Back in 1986, finding any sort of South Asian character on American television was a tall order. It’s why a sector of the population still remembers the Indian exchange student from the ABC sitcom “Head of the Class,” which premiered in the fall of that year.

This Throwback Thursday we’re looking back at the legacy of Jawaharlal Chowdhury, the fictional Indian exchange student played by actor Joher Coleman in the show. Billed as Jory Husain at the time, Coleman is credited for playing the first ever Indian sitcom character in the United States.

“Head of the Class” followed the life of teacher Charlie Moore (Howard Hesseman) as a New York City high school teacher in charge of an Individualized Honors Program filled with academically gifted students. His class included a young Robin Givens as student Darlene Merriman, future “Kenan and Kel’”actor Dan Frischman and Coleman as the brainy Jawaharlal.

Born in Wisconsin, Coleman was raised by his white mother and Pakistani father. “My upbringing was a combination of both Midwestern and South Asian cultural influences. I was born and raised in U.S. but spent a total of 2 ½ years in Pakistan,” Coleman told SAADA in 2012. “I’d attend a mosque on Friday then read about Jesus in my Baptist private school on Monday.”

Coleman also told SAADA that he was fully aware there had never been a character like Jawaharlal on television before “Head of the Class.” Additionally, because his father had been born in India, he wanted to insure that he was representing his background correctly.

According to the script, the character of Jawaharlal was a recently arrived exchange student. Coleman noted that the original character was a bit too stereotypical for his liking.

“What the producers envisioned was a sincere but very innocent, naive and maladjusted transfer student. I began to feel uncomfortable with this approach early on,” he explained. “It seemed to underestimated the intelligence, charm, and savvy of Indians and Pakistanis.”

While naming the character Jawaharlal probably indicates that the show’s producers did not know many Indian people and had to instead rely on history books, Coleman would do his best to make the character more realistic.

“It might be argued that I was doing a reversal of my own experience,” he would tell SAADA. “Rather than being a fish-out-of-water American kid in Karachi, I was a fish-out-of-water Indian kid in New York. The theme is the same.”

Along with his co-stars, Coleman would go on to be featured in teen magazines and posters throughout the late 1980s. While his character of Jawaharlal was originally written as an exchange student, he would end up studying at the fictional Monroe High School for three years. Jawaharlal would then “move to California” before the show’s fourth season.

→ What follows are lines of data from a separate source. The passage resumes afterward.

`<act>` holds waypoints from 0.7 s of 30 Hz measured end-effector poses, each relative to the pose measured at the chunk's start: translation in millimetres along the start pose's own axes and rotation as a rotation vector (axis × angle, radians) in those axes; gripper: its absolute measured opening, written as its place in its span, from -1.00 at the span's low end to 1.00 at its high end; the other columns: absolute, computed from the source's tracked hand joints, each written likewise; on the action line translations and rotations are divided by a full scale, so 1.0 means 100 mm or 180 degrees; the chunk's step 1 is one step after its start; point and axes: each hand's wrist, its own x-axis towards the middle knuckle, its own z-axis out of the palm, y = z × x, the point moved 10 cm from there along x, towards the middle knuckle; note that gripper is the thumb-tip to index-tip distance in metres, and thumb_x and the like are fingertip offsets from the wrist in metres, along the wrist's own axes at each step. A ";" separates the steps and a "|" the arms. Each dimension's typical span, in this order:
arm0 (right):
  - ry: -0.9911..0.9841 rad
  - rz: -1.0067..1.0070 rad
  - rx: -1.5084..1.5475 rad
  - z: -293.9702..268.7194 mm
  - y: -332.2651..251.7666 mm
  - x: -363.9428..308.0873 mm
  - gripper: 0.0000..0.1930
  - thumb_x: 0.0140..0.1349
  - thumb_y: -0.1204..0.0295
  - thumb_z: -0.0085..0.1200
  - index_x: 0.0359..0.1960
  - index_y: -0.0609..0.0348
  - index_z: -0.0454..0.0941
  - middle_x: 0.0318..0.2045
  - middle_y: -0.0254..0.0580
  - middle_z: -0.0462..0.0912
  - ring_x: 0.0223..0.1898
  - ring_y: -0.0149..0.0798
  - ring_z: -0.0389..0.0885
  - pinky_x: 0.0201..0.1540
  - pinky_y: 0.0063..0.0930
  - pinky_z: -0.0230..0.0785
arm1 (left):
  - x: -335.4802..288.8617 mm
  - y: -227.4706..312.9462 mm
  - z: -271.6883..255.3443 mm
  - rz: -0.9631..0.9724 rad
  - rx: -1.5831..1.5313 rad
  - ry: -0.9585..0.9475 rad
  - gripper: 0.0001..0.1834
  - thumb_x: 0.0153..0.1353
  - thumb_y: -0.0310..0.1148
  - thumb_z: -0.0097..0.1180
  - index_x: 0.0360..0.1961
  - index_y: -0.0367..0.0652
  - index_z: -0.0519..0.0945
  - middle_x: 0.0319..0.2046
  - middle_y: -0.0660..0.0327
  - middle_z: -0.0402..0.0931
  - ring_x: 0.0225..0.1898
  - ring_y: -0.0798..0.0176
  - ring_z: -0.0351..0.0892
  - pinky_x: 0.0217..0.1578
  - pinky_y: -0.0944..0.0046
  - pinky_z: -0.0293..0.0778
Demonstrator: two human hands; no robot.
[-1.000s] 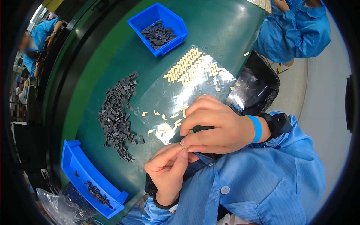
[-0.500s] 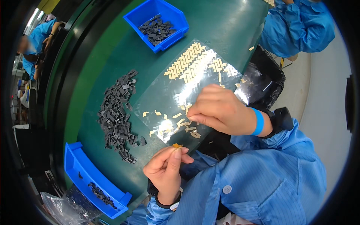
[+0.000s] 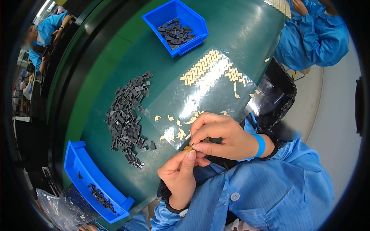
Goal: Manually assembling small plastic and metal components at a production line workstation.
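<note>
My left hand [image 3: 181, 173] is closed, its thumb and fingertips pinching a small orange-yellow piece [image 3: 188, 147]. My right hand [image 3: 225, 136] meets it there, thumb and forefinger pressed together at the same piece. Whether the right fingers hold a part of their own is hidden. Just beyond both hands lies a clear plastic sheet [image 3: 165, 102]. Rows of small cream pieces [image 3: 204, 67] cover its far part in a zigzag pattern. Loose curled cream pieces [image 3: 181, 134] are scattered on its near end, some of them behind my right hand.
A heap of small dark grey parts [image 3: 125, 111] lies left of the sheet on the green table [image 3: 127, 50]. A blue bin [image 3: 198, 25] with similar parts stands at the back; another [image 3: 83, 165] is at near left. A black bag [image 3: 279, 92] and a person in blue [image 3: 312, 34] are at right.
My right hand has come down and toward me from the loose cream pieces to my left fingertips. Both hands now meet at the orange-yellow piece. The whole view has shifted slightly.
</note>
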 end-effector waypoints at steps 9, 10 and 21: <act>-0.0002 -0.0524 -0.0958 -0.03 -0.16 0.03 -0.92 0.06 0.45 0.11 -0.42 0.15 0.54 -0.40 -0.23 0.48 -0.36 -0.18 0.45 -0.31 -0.38 0.28 | 0.02 0.19 -0.12 0.0631 0.0311 0.0267 -0.86 0.10 -0.58 0.09 -0.31 -0.43 0.58 -0.21 0.00 0.47 -0.32 0.27 0.52 -0.27 0.39 0.48; -0.0005 -0.0533 -0.0949 -0.02 -0.18 0.03 -0.92 0.06 0.45 0.11 -0.42 0.15 0.54 -0.40 -0.23 0.48 -0.36 -0.18 0.45 -0.31 -0.38 0.28 | 0.02 0.21 -0.16 0.0706 0.0234 0.0340 -0.86 0.06 -0.63 0.12 -0.31 -0.40 0.60 -0.21 0.03 0.47 -0.29 0.32 0.50 -0.26 0.44 0.44; 0.0090 -0.0017 -0.0416 0.05 -0.03 0.00 -0.89 0.03 0.47 0.12 -0.43 0.24 0.55 -0.51 -0.21 0.52 -0.49 -0.29 0.50 -0.45 -0.48 0.31 | -0.02 0.29 -0.06 0.1016 0.0640 0.0391 -0.87 0.05 -0.58 0.12 -0.34 -0.38 0.60 -0.27 0.13 0.39 -0.27 0.33 0.38 -0.25 0.42 0.31</act>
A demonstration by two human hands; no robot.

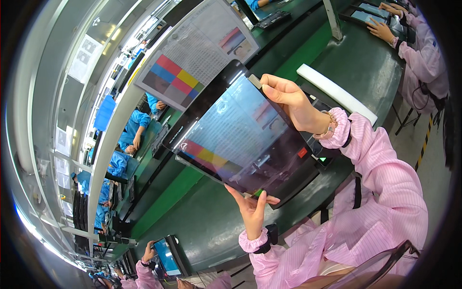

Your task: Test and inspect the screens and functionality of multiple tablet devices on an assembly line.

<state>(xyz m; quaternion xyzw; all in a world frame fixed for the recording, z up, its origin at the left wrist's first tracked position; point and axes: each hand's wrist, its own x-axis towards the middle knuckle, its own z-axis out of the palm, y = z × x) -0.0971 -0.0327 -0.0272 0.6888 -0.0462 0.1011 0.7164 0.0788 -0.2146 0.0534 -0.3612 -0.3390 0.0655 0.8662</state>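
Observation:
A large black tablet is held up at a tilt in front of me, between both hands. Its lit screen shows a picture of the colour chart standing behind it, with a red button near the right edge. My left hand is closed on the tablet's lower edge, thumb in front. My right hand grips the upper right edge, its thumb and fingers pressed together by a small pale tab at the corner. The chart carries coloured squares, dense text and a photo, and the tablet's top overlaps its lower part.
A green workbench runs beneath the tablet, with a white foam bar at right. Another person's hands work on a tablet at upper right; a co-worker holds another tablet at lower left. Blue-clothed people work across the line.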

Since leaving the hit show in 1990, Coleman has developed a career as a voice actor for several animated shows and continues to work as a character actor on screen. He credited his time on “Head of the Class” for helping him develop as an actor and a person.

“I remain very honored to have played the character,” he said to SAADA. “My time on Head of the Class provided me with invaluable skills that have since paid dividends in both life and work.”